WHAT THE TASK ASKS: Check every line of the records below for the string "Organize", then report only how many lines have it.

RECORDS TO PROCESS:
★ ★ ★

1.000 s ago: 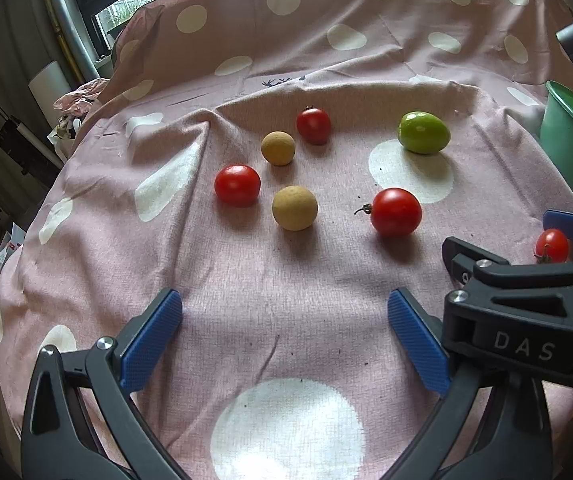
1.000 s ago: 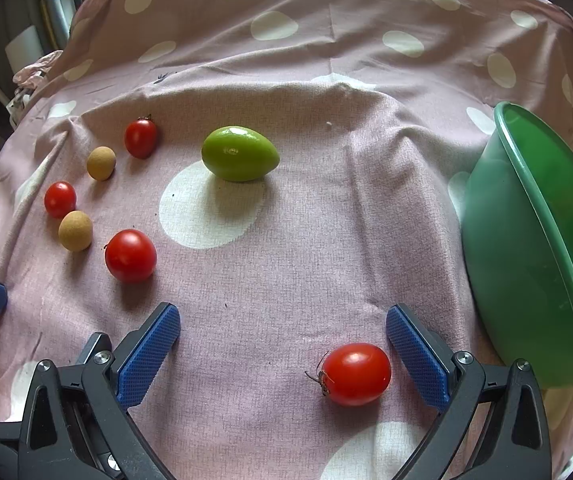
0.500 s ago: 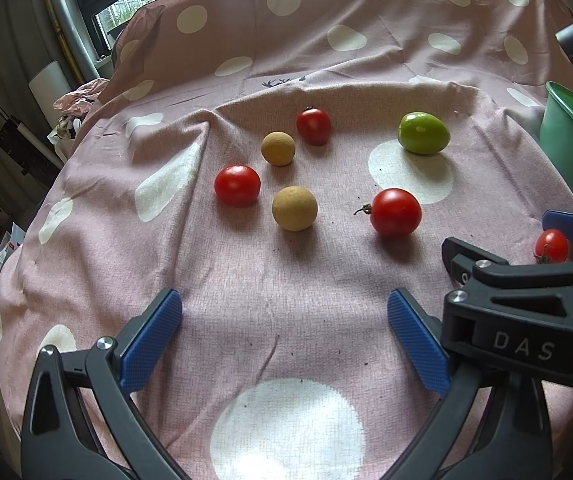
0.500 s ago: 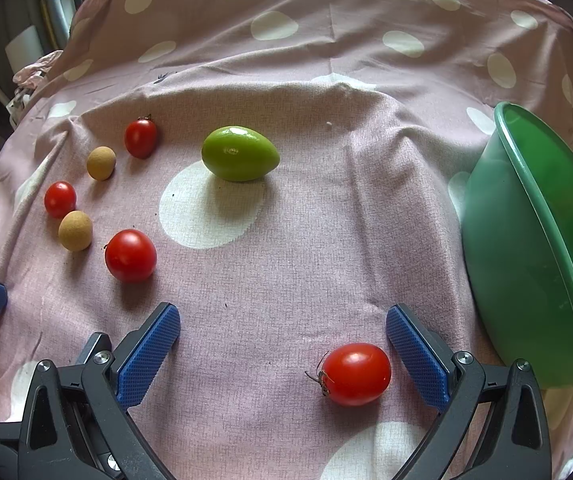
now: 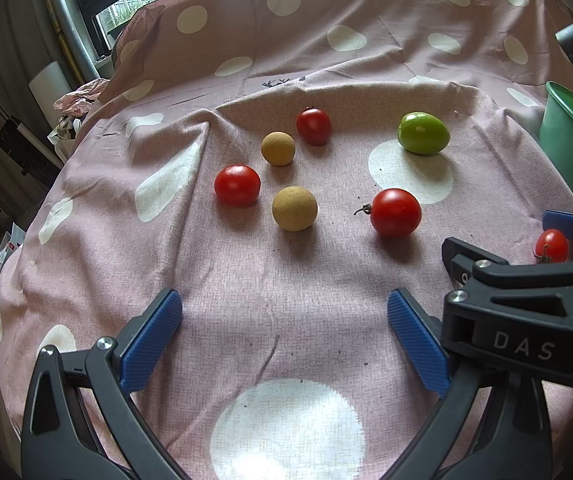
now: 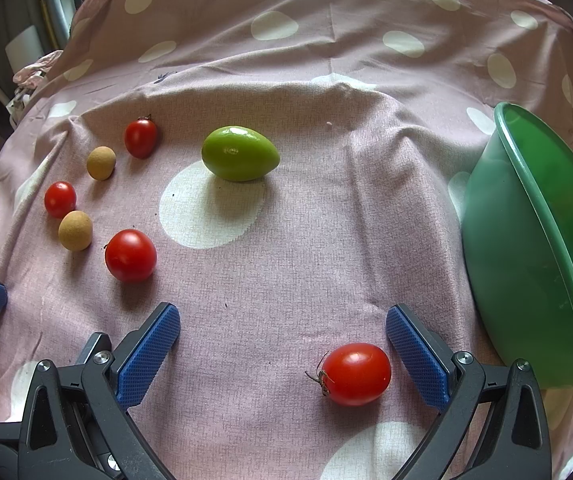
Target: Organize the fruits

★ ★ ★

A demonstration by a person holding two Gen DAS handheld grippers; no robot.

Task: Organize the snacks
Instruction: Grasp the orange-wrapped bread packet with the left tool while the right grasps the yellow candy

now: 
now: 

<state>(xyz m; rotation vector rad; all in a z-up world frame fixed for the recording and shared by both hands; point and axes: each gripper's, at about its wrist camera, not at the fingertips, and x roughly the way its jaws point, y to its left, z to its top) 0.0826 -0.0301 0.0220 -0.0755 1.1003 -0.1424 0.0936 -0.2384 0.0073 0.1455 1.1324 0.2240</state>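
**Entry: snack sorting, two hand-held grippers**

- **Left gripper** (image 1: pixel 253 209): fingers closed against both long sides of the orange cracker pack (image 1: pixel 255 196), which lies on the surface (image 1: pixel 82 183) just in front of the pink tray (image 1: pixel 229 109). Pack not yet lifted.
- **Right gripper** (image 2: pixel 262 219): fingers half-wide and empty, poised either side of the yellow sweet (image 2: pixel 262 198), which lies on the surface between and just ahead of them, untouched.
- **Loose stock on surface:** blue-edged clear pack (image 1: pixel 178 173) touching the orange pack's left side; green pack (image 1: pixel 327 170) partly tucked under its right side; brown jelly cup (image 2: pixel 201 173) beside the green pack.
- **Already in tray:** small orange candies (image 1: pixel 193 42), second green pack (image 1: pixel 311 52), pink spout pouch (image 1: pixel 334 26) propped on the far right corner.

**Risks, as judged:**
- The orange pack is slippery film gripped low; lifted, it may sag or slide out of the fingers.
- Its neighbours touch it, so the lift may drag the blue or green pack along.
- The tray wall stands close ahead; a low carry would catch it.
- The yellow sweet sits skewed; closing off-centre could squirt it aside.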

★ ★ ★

ANSWER: 2